To make this happen..I live..that's all I can say!

Thursday, June 12, 2008

What is Love?


What is love?
The feeling of being with her all the time or the feeling of being remembered by her every second..

What is love?
Those dew drops suddenly turning to some romantic poetic noun or these sunrays seeming like emerging rays from a diamond..

What is love?
Grinning all day long for every possible reason or weeping all night with that unusual smile for no reason..

What is love?
Her hair curling slowly all over your face or her eyes staring at something else and still watching you like no one ever did..

What is love?
The music of her voice piercing your heart like cupid's arrow or her fragrance mesmerizing you like the oldest wine available..

What is love?
Feeling cold in sweaty days or feeling hot in spine chilling evenings..

What is love?
The most loved romantic song playing again and again in your iPod or your favorite pineapple cake being prepared by her everyday..

What is love?
The touch of her hand on your palm giving you that satisfying sensation that you always craved for or watching her sleep like a princess and gaining that unexplained unprecedented strength to protect her from the smallest and the biggest problems one could ever face..

What is love?
The intense feeling that you can die straightaway just to retain that beautiful smile on her face or the feeling that you can live thousand lives all alone with a hope to achieve her sometime in the 4th dimension..

Love..
Its amazing.. isn't it?

But..
What is Love..?

Tuesday, June 3, 2008

Gone are those days...




Who am I or rather what am I?

This very question often strikes me and strikes me very badly!
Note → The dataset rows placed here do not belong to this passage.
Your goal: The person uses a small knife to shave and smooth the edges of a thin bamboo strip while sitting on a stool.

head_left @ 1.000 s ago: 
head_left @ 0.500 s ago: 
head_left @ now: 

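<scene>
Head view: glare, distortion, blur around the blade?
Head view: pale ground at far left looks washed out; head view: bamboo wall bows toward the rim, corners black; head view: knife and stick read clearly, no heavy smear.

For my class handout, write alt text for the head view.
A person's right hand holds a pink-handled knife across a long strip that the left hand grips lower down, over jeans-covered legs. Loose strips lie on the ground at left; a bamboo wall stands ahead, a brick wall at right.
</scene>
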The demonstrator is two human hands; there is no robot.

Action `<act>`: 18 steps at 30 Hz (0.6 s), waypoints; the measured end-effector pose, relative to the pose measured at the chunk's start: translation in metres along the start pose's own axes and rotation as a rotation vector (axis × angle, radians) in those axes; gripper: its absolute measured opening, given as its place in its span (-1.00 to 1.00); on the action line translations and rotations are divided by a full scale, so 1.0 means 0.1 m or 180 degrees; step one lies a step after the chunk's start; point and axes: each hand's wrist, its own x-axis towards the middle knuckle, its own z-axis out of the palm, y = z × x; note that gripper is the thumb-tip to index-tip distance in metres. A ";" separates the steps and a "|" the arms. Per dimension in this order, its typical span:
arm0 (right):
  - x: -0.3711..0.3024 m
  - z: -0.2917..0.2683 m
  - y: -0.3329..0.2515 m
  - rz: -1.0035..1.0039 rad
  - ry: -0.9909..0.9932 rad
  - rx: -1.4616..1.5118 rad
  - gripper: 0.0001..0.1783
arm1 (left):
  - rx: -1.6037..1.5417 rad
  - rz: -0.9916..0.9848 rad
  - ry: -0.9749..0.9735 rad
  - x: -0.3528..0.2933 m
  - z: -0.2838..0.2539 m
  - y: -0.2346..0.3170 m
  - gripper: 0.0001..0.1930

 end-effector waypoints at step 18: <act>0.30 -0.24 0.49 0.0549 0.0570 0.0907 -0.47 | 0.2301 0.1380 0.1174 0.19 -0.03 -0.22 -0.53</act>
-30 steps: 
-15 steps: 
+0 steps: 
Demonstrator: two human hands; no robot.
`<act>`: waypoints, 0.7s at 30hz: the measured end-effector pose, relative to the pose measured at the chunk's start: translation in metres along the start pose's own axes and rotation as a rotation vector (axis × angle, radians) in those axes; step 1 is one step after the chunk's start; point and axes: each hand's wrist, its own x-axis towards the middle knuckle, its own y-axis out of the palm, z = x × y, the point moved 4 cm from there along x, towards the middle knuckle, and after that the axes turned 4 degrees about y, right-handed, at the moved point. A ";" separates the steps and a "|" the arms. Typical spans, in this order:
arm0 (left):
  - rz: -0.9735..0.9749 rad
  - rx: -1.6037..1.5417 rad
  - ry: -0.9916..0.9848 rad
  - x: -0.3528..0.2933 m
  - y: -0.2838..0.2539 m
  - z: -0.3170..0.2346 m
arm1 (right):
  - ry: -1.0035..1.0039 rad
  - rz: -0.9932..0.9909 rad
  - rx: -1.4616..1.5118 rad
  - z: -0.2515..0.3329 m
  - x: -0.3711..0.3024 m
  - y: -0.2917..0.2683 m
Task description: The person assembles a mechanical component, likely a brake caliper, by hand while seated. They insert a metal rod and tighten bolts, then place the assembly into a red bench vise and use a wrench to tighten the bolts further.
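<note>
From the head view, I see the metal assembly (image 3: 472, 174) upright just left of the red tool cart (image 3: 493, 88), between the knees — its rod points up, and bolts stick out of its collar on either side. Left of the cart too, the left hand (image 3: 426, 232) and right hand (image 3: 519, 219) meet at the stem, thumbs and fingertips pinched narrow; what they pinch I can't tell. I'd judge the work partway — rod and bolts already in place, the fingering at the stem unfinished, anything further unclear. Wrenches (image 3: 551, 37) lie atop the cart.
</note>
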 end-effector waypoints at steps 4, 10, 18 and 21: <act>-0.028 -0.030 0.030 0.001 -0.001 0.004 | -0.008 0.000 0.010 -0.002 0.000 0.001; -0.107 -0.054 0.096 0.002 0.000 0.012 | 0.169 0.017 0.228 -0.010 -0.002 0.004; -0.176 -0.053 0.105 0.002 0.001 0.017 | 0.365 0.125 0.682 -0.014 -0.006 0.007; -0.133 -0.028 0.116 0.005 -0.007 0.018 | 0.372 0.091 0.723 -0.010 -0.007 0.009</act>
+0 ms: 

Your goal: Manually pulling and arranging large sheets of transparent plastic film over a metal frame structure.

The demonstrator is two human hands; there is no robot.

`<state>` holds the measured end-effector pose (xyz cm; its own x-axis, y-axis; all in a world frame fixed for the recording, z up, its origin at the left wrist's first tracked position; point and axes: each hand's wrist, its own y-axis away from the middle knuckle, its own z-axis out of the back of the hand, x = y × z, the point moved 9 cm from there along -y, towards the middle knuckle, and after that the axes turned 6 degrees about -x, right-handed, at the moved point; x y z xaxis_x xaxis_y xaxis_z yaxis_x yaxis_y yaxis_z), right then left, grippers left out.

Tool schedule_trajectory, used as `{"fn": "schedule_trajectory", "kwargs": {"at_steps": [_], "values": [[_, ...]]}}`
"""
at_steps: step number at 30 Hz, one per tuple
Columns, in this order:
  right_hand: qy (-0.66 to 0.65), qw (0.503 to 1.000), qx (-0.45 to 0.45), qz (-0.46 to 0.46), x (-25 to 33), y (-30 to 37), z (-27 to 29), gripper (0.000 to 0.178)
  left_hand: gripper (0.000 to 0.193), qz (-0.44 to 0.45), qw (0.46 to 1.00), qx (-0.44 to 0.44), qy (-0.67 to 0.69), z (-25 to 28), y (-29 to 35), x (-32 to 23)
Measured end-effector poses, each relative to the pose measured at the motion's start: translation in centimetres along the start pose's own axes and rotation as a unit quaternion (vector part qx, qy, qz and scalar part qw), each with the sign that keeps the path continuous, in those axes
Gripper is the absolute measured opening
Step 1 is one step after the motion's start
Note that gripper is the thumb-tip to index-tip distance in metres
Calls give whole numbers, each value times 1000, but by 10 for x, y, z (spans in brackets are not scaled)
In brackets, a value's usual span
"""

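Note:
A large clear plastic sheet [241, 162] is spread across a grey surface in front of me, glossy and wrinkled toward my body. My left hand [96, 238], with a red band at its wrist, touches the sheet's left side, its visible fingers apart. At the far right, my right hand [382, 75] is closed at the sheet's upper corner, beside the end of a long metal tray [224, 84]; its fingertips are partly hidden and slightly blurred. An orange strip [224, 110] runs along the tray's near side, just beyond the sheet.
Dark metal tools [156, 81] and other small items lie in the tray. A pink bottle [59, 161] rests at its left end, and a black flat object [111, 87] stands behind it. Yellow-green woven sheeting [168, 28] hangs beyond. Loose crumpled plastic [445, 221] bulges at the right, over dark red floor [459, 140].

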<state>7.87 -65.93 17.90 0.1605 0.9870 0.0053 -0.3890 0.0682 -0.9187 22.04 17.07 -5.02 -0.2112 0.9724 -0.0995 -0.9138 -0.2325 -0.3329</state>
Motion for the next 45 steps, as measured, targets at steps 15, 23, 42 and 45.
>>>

Am I the one who I used to be, say, 10 years ago? No, not at all when it comes to realizing oneself and realizing the fact that this whole world is yours. Where is that innocence gone? Where is that feeling gone that everything is yours? Where are gone those days when I used to climb over long hose pipes just to feel the height and get that unusual happiness? When was the last time I held my mom's hand out of fear from the dark or sat beside my dad while watching a horror flick just to feel that I am at the safest place in the world? They are nowhere near to me at this stage of life and this is not just about me, it is for all you people who are reading this blog after clicking that link out of curiosity. Would you have done the same thing when you had just heard that there was something in this world called 'blog'? You call it wisdom, keeping the mind open and getting to know about what others think about different aspects of this life but I call it being curious to know whether what you feel about a topic, does the person opposite to you feel the same or not.

I mean, what the hell did that mean to us what others think when we were at the initial stage of our life?

We were free and happier than we are now, though we have all the freedom that we craved for at that time. I bet, the happiness that we get these days by watching a late night show or chilling out all night is nowhere when compared to the happiness that we got after getting a new toy from the market.. How excited we used to be when our dad used to bring those chocolates while returning from the workplace.. those ultra-satisfying nights when we slept with our favorite toy car or dolls beside our pillow are nowhere to be seen now.. Buy as many clothes you can, watch as many movies as you can but the level of satisfaction can never meet that!

As we grow up, we will always miss the day before since the more we become older, the more we come closer to this world and experience the bitter truths of life which our parents hid from us and suffered all alone just to give us the best they can.

I really miss those wonderful days.. those days when one movie in the nearby single screen theater meant a lot to me.. those days when I used to wait eagerly for my birthday to get those amazing gifts from my friends and relatives.. be it just a pencil box or a sketch pen set.. those days when I used to enjoy those small rides in a small fair.. and those days when I used to hold the hands of my mom and dad firmly while crossing even a narrow and traffic free road..

I miss those days when I used to live and live freely!